Requirement -> For each line in the data below that has the word "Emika", copy that line.

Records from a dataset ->
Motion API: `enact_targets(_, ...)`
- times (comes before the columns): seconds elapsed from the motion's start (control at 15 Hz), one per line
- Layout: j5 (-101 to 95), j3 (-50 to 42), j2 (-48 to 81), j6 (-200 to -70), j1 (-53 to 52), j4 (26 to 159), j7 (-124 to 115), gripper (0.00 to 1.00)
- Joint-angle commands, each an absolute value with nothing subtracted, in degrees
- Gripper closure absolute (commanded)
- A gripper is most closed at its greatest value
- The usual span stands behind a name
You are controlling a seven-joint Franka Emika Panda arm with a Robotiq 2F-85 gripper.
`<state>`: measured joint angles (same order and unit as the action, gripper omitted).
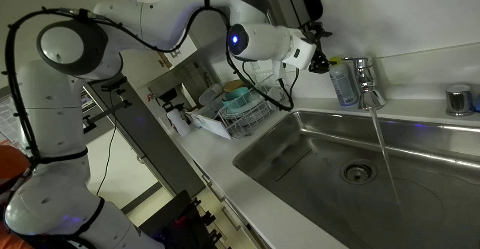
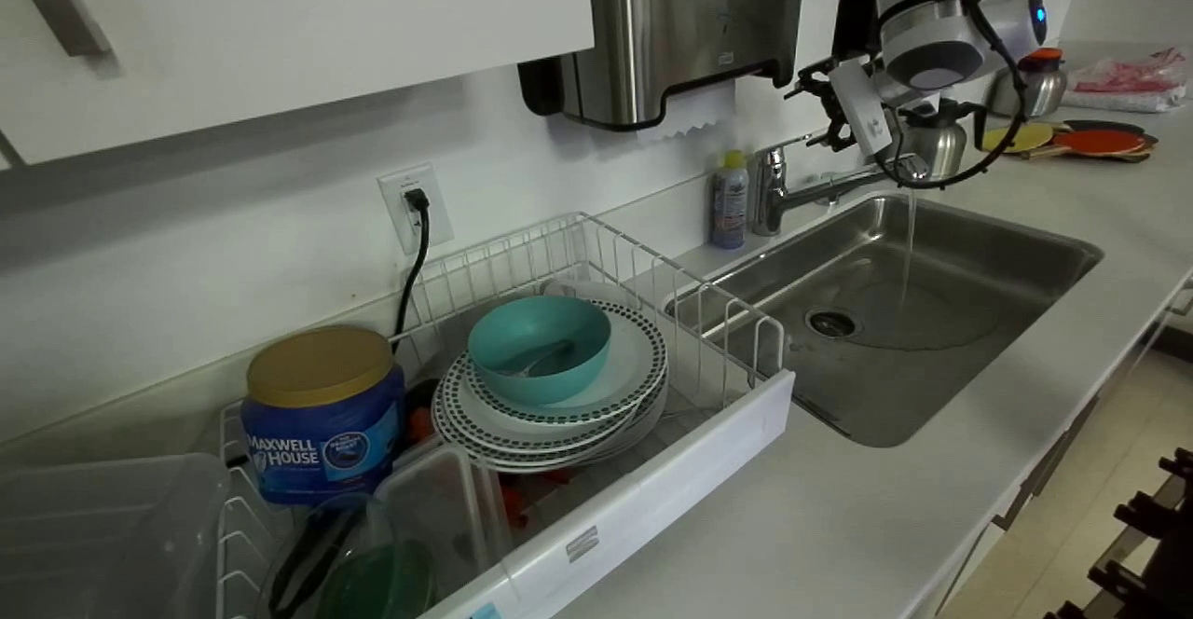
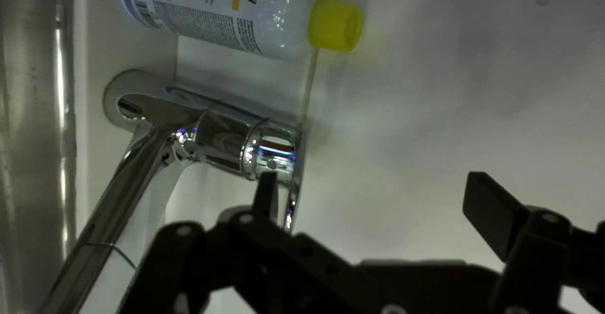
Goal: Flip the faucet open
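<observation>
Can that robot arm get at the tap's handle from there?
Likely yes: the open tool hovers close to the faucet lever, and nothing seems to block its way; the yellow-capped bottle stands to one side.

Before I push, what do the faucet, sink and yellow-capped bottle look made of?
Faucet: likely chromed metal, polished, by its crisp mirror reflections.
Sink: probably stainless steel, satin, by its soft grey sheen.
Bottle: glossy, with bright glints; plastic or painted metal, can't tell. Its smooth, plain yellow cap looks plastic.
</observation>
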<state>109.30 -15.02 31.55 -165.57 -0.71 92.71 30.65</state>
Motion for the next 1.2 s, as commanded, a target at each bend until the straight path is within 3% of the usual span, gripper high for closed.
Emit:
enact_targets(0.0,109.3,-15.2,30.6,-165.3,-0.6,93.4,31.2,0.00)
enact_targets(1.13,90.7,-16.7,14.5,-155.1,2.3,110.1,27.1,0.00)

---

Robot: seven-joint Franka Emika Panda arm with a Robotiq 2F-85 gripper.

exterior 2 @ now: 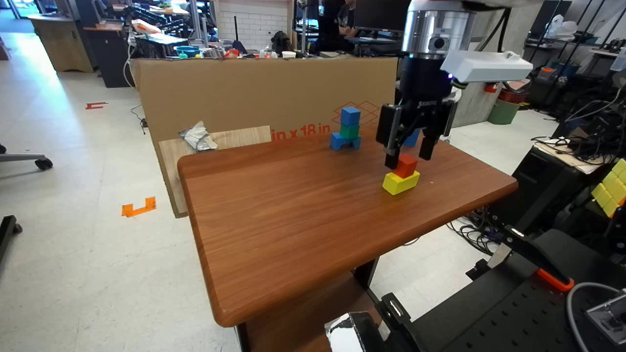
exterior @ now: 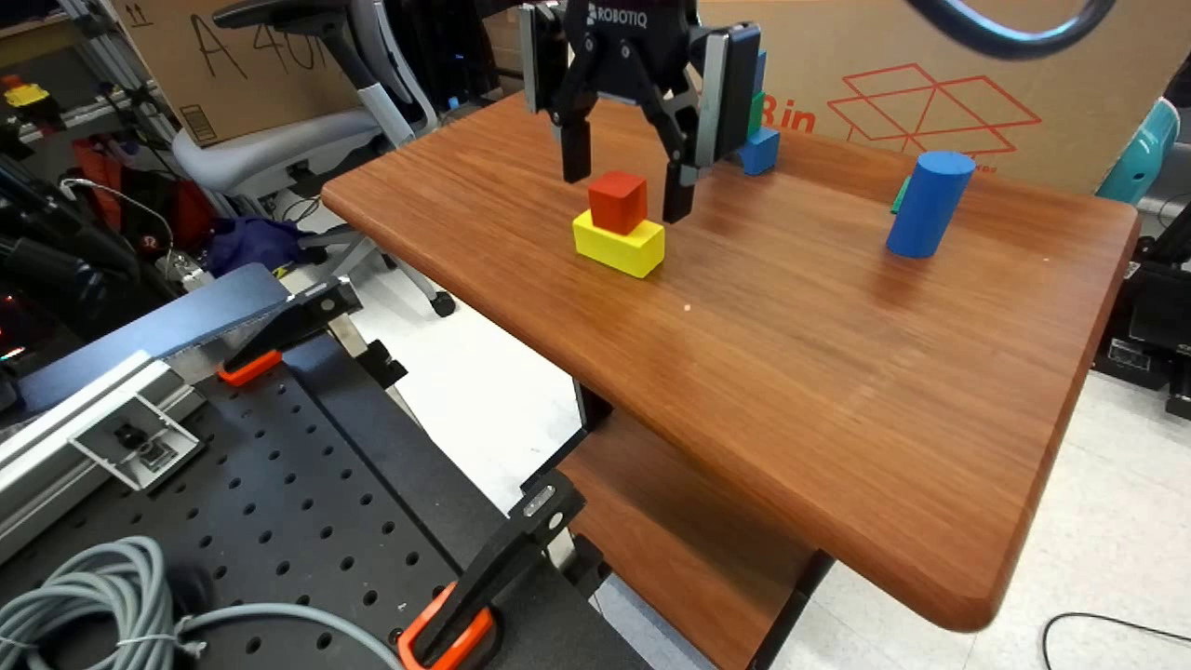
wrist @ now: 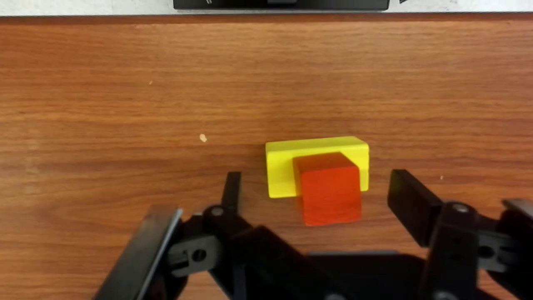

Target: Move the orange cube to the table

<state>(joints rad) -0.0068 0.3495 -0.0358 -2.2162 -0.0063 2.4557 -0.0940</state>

Response box ->
You are controlling a seven-joint Franka Emika Panda arm with a Robotiq 2F-85 gripper.
Robot: seven-joint Franka Emika Panda arm with a Robotiq 2F-85 gripper.

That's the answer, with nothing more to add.